Damon grabbed my hands, separating them from each other and accessing the damage that I inflicted on my ivory skin.

He gave me a pointed look when he saw the red marks that I had left behind, rubbing them lightly with his rough thumb.

"So you'll be my daddy," I stuttered out, muttering profanities under my breath at the way that I stumbled of my words.

He sent me a disappointed look when he heard me cursing, but said nothing of it, adopting a more serious look on his face.

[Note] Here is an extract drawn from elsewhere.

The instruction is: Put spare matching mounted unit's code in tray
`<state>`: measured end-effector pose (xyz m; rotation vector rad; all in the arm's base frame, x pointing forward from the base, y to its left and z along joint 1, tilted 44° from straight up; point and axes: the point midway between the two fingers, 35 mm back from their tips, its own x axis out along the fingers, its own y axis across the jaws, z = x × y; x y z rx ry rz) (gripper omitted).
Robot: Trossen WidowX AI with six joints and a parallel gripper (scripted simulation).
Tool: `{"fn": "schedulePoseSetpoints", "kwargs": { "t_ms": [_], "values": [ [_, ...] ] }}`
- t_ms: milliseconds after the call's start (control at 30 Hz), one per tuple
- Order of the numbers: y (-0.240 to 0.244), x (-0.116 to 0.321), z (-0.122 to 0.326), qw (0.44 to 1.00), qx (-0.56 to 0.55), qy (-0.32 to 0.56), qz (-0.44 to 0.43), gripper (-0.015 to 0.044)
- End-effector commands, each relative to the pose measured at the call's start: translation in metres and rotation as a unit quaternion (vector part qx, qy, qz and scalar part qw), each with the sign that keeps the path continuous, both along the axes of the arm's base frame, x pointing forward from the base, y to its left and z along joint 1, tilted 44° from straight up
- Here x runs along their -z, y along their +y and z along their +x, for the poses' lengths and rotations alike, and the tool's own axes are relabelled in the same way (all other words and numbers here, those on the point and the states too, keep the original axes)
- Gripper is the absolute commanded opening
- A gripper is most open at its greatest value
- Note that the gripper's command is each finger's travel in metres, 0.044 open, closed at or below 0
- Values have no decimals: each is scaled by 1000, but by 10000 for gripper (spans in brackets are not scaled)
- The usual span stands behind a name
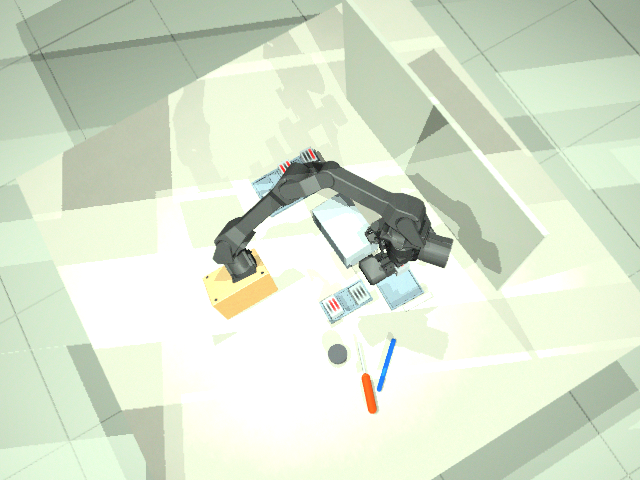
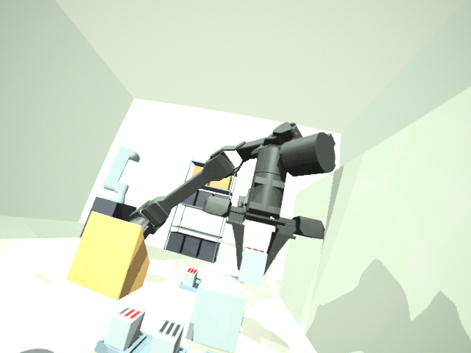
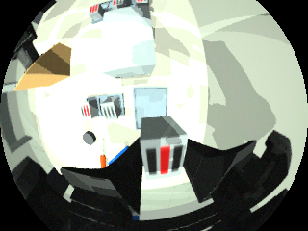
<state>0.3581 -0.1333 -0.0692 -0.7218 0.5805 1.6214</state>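
Note:
My gripper (image 2: 252, 267) (image 3: 164, 144) is shut on a light grey block (image 2: 252, 271) (image 3: 164, 161) whose end shows a red stripe between two dark ones. It holds the block above the table near the inner edge of the shallow blue tray (image 1: 400, 291) (image 3: 150, 98). The tray's visible part is empty. A two-slot blue holder (image 1: 346, 302) beside it bears a unit with one dark and two red stripes (image 1: 332, 305) (image 2: 124, 328) and a unit with three dark stripes (image 1: 359, 292) (image 2: 165, 337). The spares' rack (image 1: 266, 186) is partly hidden by the arm. No code on a unit's back is readable.
A pale blue box (image 1: 341, 227) (image 2: 216, 319) stands between rack and tray. A tall panel (image 1: 439, 155) rises beyond the arm. A grey disc (image 1: 337, 353), an orange screwdriver (image 1: 369, 393) and a blue rod (image 1: 386, 364) lie beyond the holder.

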Motion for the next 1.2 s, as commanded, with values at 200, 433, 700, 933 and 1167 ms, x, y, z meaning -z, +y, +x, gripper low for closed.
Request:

Damon nodded, "But, first of all, you need to tell my what happened, little boy. I need to know so that I can take care of you," he paused for a fraction of a second before starting up again, his tone softening, "I know that you're uncomfortable, but I have to know these things. Remember when we first met on the roof?" I nodded, slowly, "Those cuts," he ran his fingers over the long lines that rested on my skin, "Were still a little new, they opened back up then, so it must've not been too much later than from when you originally did it." I nodded, my eyes starting to water, "Oh love... I don't mean to make you sad," I nodded again, small sniffles escaping as he softened even more, "Can you tell me? Not in headspace?" I shook my head yes, although I had no doubt that I would inevitably slip.

I started, taking a deep breath, I sat criss cross, holding my hands together.

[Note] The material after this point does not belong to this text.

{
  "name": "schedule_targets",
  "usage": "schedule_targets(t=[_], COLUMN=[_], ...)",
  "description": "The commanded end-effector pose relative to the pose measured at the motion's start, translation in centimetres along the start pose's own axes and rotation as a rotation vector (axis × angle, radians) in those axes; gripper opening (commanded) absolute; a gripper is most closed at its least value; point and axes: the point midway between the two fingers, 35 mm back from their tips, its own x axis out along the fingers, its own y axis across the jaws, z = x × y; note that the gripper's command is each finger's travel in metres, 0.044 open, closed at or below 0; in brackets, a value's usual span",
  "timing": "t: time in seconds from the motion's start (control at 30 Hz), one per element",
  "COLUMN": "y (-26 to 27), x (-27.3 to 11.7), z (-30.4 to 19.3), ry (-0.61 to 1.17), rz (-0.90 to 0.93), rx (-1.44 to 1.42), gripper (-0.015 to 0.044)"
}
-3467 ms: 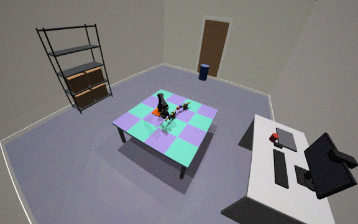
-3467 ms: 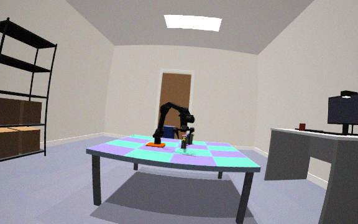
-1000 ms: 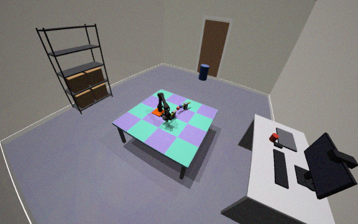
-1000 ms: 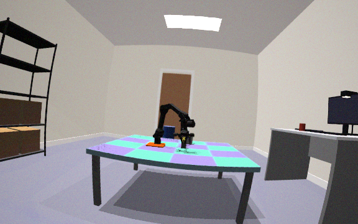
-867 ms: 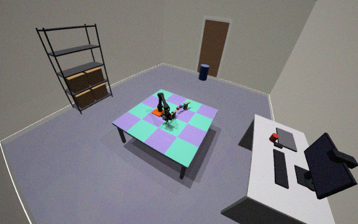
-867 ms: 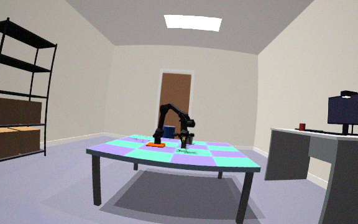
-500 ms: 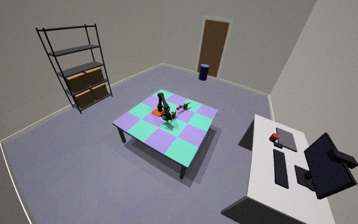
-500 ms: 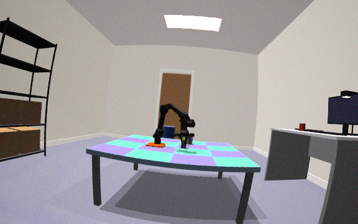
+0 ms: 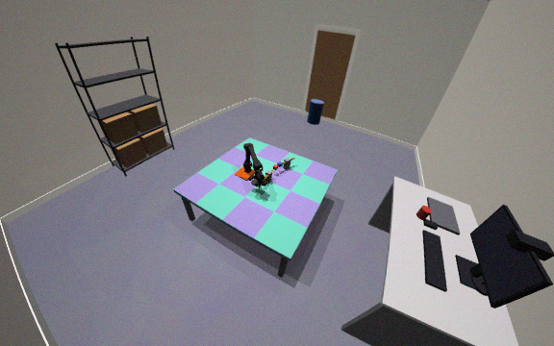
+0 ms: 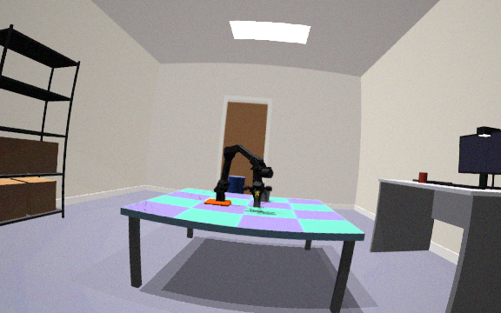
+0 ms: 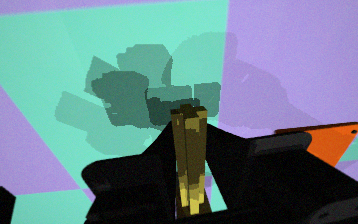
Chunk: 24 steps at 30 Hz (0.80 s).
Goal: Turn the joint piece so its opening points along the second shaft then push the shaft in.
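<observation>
My gripper [image 9: 262, 183] [image 10: 257, 200] [image 11: 183, 123] is shut on the yellow second shaft, at the near end of the row. That yellow shaft [image 11: 195, 150] has a ridged end and stands between the two black fingers in the wrist view. The near grey block [image 9: 269, 176] is close beside the gripper. Beyond it are a small red part [image 9: 275, 167] and a small blue part [image 9: 280, 163] of the joint, then the far grey block [image 9: 287, 163] with a yellow shaft end [image 9: 292, 159] behind it. The joint's opening and its exact angle are too small to tell.
The arm stands on an orange base plate [image 9: 244, 174] [image 10: 217, 203] [image 11: 330, 142] on the checkered table [image 9: 289, 240] [image 10: 272, 223]. A white desk [image 9: 407, 288] with a monitor, a black shelf rack and a blue bin [image 9: 315, 111] stand away from the table.
</observation>
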Motion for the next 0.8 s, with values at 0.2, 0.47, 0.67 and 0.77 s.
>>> schedule_targets(t=[0.2,0.47,0.67,0.77], y=[-0.03,-0.05,-0.01,-0.01], x=[0.06,0.11,0.01,0.01], z=[0.01,-0.08,-0.16,-0.16], ry=[-0.001,-0.001,0.001,0.001], rz=[-0.017,-0.055,-0.039,-0.039], rx=[0.002,0.003,0.000,0.000], gripper=[0.0067,0.0067,0.0047,0.0027])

Me and Damon were sitting on my bed, facing one another, a little less than a foot apart.

"I decided that I had enough of it, my life was falling apart. I found out about my being gay years ago, I think Livi knew before me, but said nothing of it. Anyway, princes can't be gay, so that's out of the question. I can't just come out to the world, my mother would kill me. But I had come out to my father, not my mom because she would through a hissy fit and then arrange a marriage for me with a lady. Then after that I found out about," I paused, a furious blush playing on my cheeks, "About my love for skirts, and generally feminine clothing as a whole. I've always envied my sister for being able to wear whatever she wants. Maybe if I had her confidence or my brothers I would. My mother always wished that she had Charles and not me, so that he would become king. Because I could never be good enough, or strong enough, or tall enough. I could just never be enough for her, I could never be as smart as she'd like. And as everything was falling apart, I stopped trying, I stopped going to my lectures, stopped trying to be anything. I just gave up on myself. Then that's when the eating disorder first manifested, I'd start throwing up after each and every meal, I was losing way to much weight, seeing as I was already the tiniest bit underweight. But even before the ED I was cutting, it was bad, incredibly bad. At times, it would force me into headspace and I wouldn't even realize, it was my way of coping. But at the same time, while I was in little space, I couldn't take care of the blood, it scared me, but somehow, it became normal to me. And I guess at that point I was just broken, at points I tried to pick up the pieces, start over, maybe I'd attend a class, but it always failed, when I came out of it, I mean when I was trying to help myself, I would go back to my old habits, cutting deeper than usual, eating less than usual. It seemed that the harder I tried, the more it broke me."

Until then, I hadn't realized that I was crying and being pulled into Damon's lap.

"Oh love... It's okay, it's okay, shhh, I've got you," he ran a hand through my hair, calming me until my cries became small sniffles. "My sweet baby boy... I'm so sorry you had to go through that, but it's okay now... I'm here, it'll be okay, I've got you."

I snuggled deeper into his chest, still sniffling. "D-daddy." I tried it out, loving it.

"Yes, little boy?"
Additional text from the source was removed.